The nun held up the plate and sniffed at it, her nose bumping up against the plastic. A bead of blood smeared there.
“You will see her soon,” the nun said. “You’ll see her at WinCo on your drive home. She likes to buy mint chocolate ice cream after Mrs. Lee sits on her face. It’s one of her little rituals. Freshens the palette, she says to herself. Right?”
The nun tore away the plastic on the platter and snapped up a rusty-red flap of ham. I noticed her tongue looked dark.
“This is yours,” she said.
“That’s really ok,” I said. “You take it home. It’s your birthday too.”
“It was made with love,” she said, and chuckled. “The ingredient of secrets.”
“I go to a ton of potlucks,” I said.
“And you are sure you want me to eat it,” she said.
“It’ll taste even better if you warm it up at home,” I said. “That platter is even microwavable.”
“Set up a card table and chairs,” the nun said. “I don’t like to eat alone.”
Sitting at a single table in the middle of the church’s dining hall, I had that vision again about being alone, late at night, in a frozen castle in Scotland. But I wasn’t alone in the church. I was watching a nun eat voraciously with her fingers.
“I could get you a fork?” I said.
The nun licked her fingers.
“The old pastor kept a bottle of something for me,” she said. “It’s under the sink on the left. All the way to the back.”
“You mean Pastor Mark?” I asked.
“No,” she said. “The old-old pastor. The old-old head. He liked to drink this with me late at night.”
The half-filled bottle was there, under the sink, behind the cleaning supplies. It was a midnight green bottle. Someone had written over the original label the word “sink” with a black marker. The liquid sloshing around in it was dark and clotted. I thought it must be old wine. Were nuns allowed to drink wine? Maybe if it went bad and turned to vinegar? Maybe if they were in the presence of their friend, the old-old pastor? When the nun drank it, a swampy, sour smell infiltrated the room.
If you are still reading, you are probably wondering what any of this has to do with Joon. This must seem an unnecessary tangent. But I want to make it clear, this was not an ordinary person I was sitting with. Usually I would dismiss the whole encounter. But it was this nun or nun-impersonator that brought up you, Joon, me.
“It was good meat,” the nun said. “Your meat. And now I must give you something equal to its weight.”
“O no,” I said. “I was happy to share.”
“For the meat you fed to me,” she said. “A pound for a pound.”
“I’m good,” I said.
“Something equal, juicy,” she said. “It slithered down my throat.
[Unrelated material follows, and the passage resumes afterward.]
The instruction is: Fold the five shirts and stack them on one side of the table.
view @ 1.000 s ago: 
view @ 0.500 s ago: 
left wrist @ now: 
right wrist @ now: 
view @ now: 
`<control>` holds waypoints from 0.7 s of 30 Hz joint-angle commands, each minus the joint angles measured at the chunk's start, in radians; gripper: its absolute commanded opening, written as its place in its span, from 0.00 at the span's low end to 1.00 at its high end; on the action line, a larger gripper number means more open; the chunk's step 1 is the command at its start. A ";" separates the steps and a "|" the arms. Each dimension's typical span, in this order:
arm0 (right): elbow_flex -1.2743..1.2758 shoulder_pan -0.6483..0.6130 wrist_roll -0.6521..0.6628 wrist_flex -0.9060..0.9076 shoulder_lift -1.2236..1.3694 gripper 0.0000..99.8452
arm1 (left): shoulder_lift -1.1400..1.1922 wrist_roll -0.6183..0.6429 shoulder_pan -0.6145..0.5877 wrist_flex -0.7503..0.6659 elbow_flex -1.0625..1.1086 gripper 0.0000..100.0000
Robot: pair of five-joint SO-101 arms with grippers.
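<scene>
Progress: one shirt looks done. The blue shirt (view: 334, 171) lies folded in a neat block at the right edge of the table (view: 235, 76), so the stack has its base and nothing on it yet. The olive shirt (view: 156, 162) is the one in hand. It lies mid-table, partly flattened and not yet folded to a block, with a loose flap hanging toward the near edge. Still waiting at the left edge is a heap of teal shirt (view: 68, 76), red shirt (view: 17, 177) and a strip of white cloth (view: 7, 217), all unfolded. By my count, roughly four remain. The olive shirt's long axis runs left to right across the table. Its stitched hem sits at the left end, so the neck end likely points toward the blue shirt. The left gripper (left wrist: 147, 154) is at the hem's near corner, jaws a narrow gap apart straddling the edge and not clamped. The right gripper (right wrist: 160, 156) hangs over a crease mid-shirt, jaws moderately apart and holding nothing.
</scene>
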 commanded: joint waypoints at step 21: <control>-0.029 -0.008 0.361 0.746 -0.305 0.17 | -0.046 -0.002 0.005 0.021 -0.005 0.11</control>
You’re sad. You’re disappointed. The way this life has turned out. Right?”
I shrugged. She wasn’t wrong.
“I’m going through a rough patch,” I said.
“At night, you make a deal with yourself. If tomorrow goes well, I’ll live another month. Like an eel in a tank at a restaurant. Maybe another month.”
“I’ve never seen eels,” I said. “You mean like a lobster at Red Lobster?”
“But if I have seven more bad days in a row, it’s a sign I should kill myself,” she said. “God is telling me. It’s ok if I kill myself. It’s his way of talking to me. It is mercy. You’ve been saying this to yourself, haven’t you?”
I felt like my jaw had unhinged and was dangling sideways off my face. I do not consider myself a suicidal person, but I had been saying, first jokingly, then later, a bit more seriously, exactly these words to myself, in the mirror, every morning for six or seven months.
“Something to give to you,” she said. She reclined back then, and her eyes assumed that faraway glazed quality. Her voiced altered, became distant.
“You and Joon will reunite,” she said. “It will happen in a year or less. A few things stand in the way.”
I didn’t say anything in response. Is that weird? In reflection, even I think that’s weird. I didn’t say, “How do you know Joon?” I didn’t say, “Who are you? What are you?” I just sat there, rooted, dazed.
“As this reconciliation gets closer, a few things will happen,” the nun said. “An article of clothing that was lost will reappear. Something murky. Gray. And a song you haven’t heard in years, it will play around you hundreds of times. Thousands? In advertisements, at a party, in a taxi. In Texas? No, in a taxi.”
The nun licked her lips.
“And then plants and animals around you will die suddenly,” she said. “This isn’t a bad thing. It is a sign you are untangling from this cycle of your life. These things will happen to both of you. Joon too. Horses. Rubber plants. Everything around Joon.”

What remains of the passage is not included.